EPSRC Reference: EP/E057985/1
Title: A Predictive Approach to Modelling Frictional Joint Performance (PAMFJP)
Principal Investigator: Olver, Professor AV
Other Investigators:
Dini, Professor D Petrov, Dr YP Ewins, Professor D
Researcher Co-Investigators:
Project Partners:
Department: Mechanical Engineering
Organisation: Imperial College London
Scheme: Standard Research
Starts: 01 October 2007 Ends: 30 September 2011 Value (£): 430,570
EPSRC Research Topic Classifications:
Eng. Dynamics & Tribology Materials testing & eng.

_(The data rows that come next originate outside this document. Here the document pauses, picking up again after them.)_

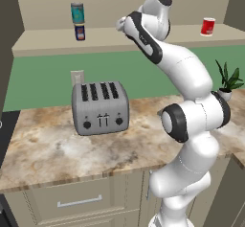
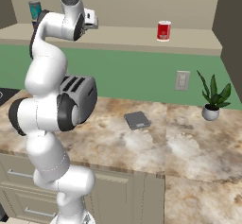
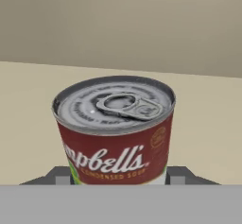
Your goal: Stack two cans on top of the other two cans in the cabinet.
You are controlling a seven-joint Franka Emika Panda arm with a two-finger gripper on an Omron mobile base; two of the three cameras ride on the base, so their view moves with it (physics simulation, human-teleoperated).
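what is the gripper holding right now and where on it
The gripper is shut on the soup can, a red-labelled can with a pull-tab lid, gripping its lower sides, one finger on each side, over the cabinet shelf.

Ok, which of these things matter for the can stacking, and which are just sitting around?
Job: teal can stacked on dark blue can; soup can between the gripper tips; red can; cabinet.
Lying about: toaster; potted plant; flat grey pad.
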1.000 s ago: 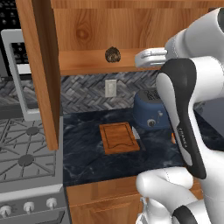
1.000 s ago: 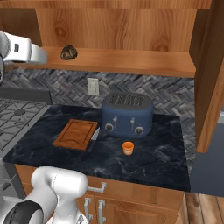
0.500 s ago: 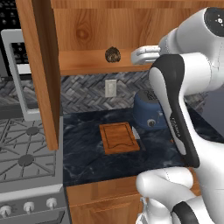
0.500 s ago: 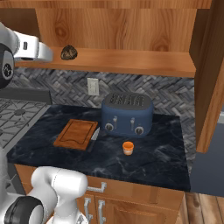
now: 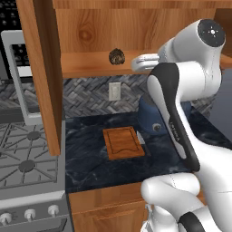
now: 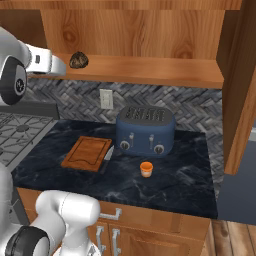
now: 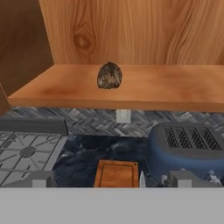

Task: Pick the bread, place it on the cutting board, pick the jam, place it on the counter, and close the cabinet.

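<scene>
**Q:** Gripper position and state?

**A:** Its fingers (image 7: 38,180) stand wide apart with nothing between them, level with the cabinet (image 5: 38,68) shelf and facing the bread (image 7: 109,75) from a short way off.

**Q:** Where do the task's things sit?

**A:** That dark lump rests on the open cabinet's inner shelf. Below, on the counter (image 6: 180,175), the cutting board (image 6: 87,153) lies bare, left of a blue toaster (image 6: 145,131). The jam (image 6: 146,169) stands on the stone just in front of the toaster. A gas stove (image 5: 27,158) sits at the left.
</scene>
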Tool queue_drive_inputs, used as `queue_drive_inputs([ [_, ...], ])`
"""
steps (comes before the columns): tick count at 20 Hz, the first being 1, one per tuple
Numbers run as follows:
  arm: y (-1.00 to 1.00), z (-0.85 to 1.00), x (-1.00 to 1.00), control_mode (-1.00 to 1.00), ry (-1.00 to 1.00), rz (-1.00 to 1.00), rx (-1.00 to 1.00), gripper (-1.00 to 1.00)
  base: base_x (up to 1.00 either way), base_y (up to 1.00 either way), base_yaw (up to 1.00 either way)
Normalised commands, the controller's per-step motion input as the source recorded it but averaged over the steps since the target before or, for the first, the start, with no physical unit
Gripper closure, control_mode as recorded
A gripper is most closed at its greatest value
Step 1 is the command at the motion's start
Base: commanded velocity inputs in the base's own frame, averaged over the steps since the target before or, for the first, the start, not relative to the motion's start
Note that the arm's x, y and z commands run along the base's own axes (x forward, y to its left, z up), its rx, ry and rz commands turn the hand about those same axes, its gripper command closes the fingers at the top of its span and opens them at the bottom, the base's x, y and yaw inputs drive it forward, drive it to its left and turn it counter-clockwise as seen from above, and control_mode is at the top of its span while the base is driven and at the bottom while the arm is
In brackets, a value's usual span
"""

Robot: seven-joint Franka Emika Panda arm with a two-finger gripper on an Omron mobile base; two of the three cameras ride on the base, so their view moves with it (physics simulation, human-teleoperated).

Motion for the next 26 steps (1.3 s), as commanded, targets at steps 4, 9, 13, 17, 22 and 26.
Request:
queue_drive_inputs([
  [4, 0.0, -0.01, 0.25, -1.0, -0.03, 0.0, 0.0, -1.0, 0.0, 0.0, 0.0],
  [9, 0.04, 0.0, 0.27, -1.0, -0.02, 0.0, 0.0, -1.0, 0.0, 0.0, 0.0],
  [13, 0.1, 0.0, 0.25, -1.0, 0.0, 0.0, 0.0, -1.0, 0.0, 0.0, 0.0],
  [17, 0.09, 0.0, 0.29, -1.0, 0.0, 0.0, 0.0, -1.0, 0.0, 0.0, 0.0],
  [22, 0.03, 0.0, 0.29, -1.0, 0.0, 0.0, 0.0, -1.0, 0.0, 0.0, 0.0],
  [26, 0.01, 0.0, 0.28, -1.0, 0.0, 0.0, 0.0, -1.0, 0.0, 0.0, 0.0],
])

EPSRC Industrial Sector Classifications:
Transport Systems and Vehicles Aerospace, Defence and Marine
Related Grants:
EP/E058337/1
Panel History:  
Summary on Grant Application Form
The proposed research aims to address the problems inherent in predicting the behaviour of frictional joints. Such joints are an important feature of a wide range of engineering products. Joint behaviour can be beneficial (e.g. by introducing frictional damping and controlling vibration amplitude) or detrimental (e.g. by inducing accelerated wear of fatigue failure). Whilst models now exist for some of these phenomena, it is at present difficult to predict the frictional behaviour of an interface in advance without making experimental measurements under representative conditions. Indeed, uncertainties associated with the behaviour of frictional joints are one of the remaining obstacles to reliable prediction of vibration amplitides and resulting component life.The proposed work addresses the difficulteis outlined above through a combined experimental and modelling programme undertaken by two leading groups in the traditionally separate areas of vibration and structural integrity. The work will be undertaken from a common standpoint and will result in a holistic approach which is valuable to both communities. Intitially, measurements will be made of joint performance using two standard geometries and two material pairs. Measurements will then be taken to characterise the surface topography, material properties, and interface behaviour at microstructural and asperity scales. These measurements will provide input for modelling of the contact, initially at the scale of a single asperity, but later generalised using statistical methods to provide predictions of overall contact behaviour. These predictions will be based on recent developments in the understanding of interface behaviour at the micro- and nano- scales.Finally, validation experiments will be carried out. These will be carefully chosen to give validation of the model in circumstances which differ significantly from the initial characterisation experiments. The overall output of the proposed work will be an enhanced understanding and predictive modelling approach for frictional joints in engineering assemblies such as gas turbine engines. The result will be increased confidence in joint (and therefore overall system) performance, and a reduction in the need for characterisation experiments.